= INSTRUCTIONS TO FOLLOW =
Lines of the material that include the string "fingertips" should be returned.

= RECORDS FOR THIS TASK =
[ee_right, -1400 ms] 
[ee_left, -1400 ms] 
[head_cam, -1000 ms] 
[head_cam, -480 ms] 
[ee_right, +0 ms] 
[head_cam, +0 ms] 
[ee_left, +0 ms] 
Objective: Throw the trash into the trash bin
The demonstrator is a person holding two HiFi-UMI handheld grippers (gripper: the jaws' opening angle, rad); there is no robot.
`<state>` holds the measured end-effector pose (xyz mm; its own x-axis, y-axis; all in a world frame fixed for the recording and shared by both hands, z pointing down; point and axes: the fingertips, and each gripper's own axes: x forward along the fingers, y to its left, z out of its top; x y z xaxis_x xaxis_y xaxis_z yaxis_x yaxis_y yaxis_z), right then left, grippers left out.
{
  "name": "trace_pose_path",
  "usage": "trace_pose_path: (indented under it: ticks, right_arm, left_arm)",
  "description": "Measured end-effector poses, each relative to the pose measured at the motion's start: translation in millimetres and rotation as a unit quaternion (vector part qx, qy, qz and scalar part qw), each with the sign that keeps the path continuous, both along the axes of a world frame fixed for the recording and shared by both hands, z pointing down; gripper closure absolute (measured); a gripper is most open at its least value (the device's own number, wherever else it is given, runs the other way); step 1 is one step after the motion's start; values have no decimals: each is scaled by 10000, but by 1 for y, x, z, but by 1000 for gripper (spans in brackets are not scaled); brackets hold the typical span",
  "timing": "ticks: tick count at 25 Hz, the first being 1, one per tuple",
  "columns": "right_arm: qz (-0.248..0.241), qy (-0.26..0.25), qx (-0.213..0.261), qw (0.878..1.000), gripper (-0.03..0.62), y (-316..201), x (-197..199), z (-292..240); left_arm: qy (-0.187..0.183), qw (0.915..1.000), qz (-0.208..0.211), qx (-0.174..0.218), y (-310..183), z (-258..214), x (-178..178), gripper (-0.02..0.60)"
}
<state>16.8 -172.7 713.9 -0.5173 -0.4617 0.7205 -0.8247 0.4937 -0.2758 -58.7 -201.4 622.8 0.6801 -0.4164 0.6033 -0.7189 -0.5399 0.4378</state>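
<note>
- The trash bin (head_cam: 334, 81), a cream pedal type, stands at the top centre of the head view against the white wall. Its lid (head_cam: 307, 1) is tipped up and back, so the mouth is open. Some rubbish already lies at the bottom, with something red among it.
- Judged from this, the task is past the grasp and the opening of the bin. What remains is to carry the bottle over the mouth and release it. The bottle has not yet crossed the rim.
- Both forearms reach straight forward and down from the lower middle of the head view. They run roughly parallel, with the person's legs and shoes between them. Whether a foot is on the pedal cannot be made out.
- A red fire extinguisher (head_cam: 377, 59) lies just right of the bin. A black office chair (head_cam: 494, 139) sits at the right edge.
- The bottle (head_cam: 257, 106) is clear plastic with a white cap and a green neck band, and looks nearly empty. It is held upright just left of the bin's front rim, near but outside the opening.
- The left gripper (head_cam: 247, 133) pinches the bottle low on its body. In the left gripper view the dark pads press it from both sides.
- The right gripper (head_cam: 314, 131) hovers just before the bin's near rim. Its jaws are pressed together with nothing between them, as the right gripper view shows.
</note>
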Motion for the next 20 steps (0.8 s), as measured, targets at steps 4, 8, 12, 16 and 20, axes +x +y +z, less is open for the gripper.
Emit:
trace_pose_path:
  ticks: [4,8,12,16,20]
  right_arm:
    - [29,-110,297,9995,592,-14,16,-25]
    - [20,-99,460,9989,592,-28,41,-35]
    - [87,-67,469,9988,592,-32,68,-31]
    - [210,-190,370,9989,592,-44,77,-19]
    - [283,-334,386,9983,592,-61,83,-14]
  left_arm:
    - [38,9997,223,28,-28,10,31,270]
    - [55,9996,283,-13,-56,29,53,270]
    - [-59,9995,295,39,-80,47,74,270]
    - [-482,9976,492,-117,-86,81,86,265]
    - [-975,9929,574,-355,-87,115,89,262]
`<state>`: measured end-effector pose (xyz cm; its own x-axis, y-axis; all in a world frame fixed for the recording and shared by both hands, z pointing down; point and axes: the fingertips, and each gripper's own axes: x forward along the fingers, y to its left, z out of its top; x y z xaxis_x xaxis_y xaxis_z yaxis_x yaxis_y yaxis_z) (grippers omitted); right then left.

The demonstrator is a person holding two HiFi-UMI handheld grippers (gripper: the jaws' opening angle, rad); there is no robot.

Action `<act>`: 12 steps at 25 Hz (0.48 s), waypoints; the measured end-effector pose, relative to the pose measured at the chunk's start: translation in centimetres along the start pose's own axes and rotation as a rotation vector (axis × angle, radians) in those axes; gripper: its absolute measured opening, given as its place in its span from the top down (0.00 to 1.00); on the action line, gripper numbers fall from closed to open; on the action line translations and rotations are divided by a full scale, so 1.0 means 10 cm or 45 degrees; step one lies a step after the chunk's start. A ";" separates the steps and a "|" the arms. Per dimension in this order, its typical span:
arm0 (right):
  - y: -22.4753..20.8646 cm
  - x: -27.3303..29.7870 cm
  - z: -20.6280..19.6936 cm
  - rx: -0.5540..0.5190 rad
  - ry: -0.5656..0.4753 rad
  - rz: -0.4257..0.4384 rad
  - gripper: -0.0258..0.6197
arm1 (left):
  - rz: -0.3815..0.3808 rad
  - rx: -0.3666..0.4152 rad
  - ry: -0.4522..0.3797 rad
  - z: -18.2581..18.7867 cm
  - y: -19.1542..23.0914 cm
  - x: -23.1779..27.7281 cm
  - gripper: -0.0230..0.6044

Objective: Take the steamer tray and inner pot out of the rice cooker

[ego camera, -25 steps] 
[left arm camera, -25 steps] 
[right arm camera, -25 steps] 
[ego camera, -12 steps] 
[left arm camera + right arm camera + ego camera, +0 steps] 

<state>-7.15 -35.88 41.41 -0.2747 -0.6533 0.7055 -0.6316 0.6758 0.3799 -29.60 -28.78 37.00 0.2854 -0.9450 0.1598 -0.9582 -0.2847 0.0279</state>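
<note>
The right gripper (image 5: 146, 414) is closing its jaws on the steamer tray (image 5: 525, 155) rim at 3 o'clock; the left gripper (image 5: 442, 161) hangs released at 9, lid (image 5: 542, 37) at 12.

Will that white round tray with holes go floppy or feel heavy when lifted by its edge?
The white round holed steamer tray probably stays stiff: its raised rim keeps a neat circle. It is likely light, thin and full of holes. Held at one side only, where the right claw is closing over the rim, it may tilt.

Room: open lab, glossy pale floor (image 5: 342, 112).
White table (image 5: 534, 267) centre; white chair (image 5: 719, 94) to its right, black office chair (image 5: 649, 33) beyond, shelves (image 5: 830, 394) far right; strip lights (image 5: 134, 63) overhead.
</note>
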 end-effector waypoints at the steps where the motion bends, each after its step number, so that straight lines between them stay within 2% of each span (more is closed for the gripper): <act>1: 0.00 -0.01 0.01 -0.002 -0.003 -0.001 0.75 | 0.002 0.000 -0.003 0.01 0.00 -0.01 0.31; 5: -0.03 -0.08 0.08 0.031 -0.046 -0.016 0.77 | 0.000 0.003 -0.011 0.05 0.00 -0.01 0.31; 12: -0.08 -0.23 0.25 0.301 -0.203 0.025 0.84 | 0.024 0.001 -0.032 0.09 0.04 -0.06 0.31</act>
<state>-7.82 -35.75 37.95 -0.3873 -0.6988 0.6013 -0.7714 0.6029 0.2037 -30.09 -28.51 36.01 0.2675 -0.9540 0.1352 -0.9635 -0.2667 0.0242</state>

= FINAL ANSWER =
`<state>` holds the measured end-effector pose (xyz mm; its own x-axis, y-axis; all in a world frame fixed for the recording and shared by both hands, z pointing down; point and axes: the fingertips, and each gripper's own axes: x forward along the fingers, y to its left, z out of its top; x y z xaxis_x xaxis_y xaxis_z yaxis_x yaxis_y yaxis_z), right then left, grippers left out.
`<state>`: measured end-effector pose (xyz cm; its own x-axis, y-axis; all in a world frame fixed for the recording and shared by both hands, z pointing down; point and axes: the fingertips, and each gripper's own axes: x forward along the fingers, y to its left, z out of its top; x y z xaxis_x xaxis_y xaxis_z yaxis_x yaxis_y yaxis_z) (grippers omitted); right then left.

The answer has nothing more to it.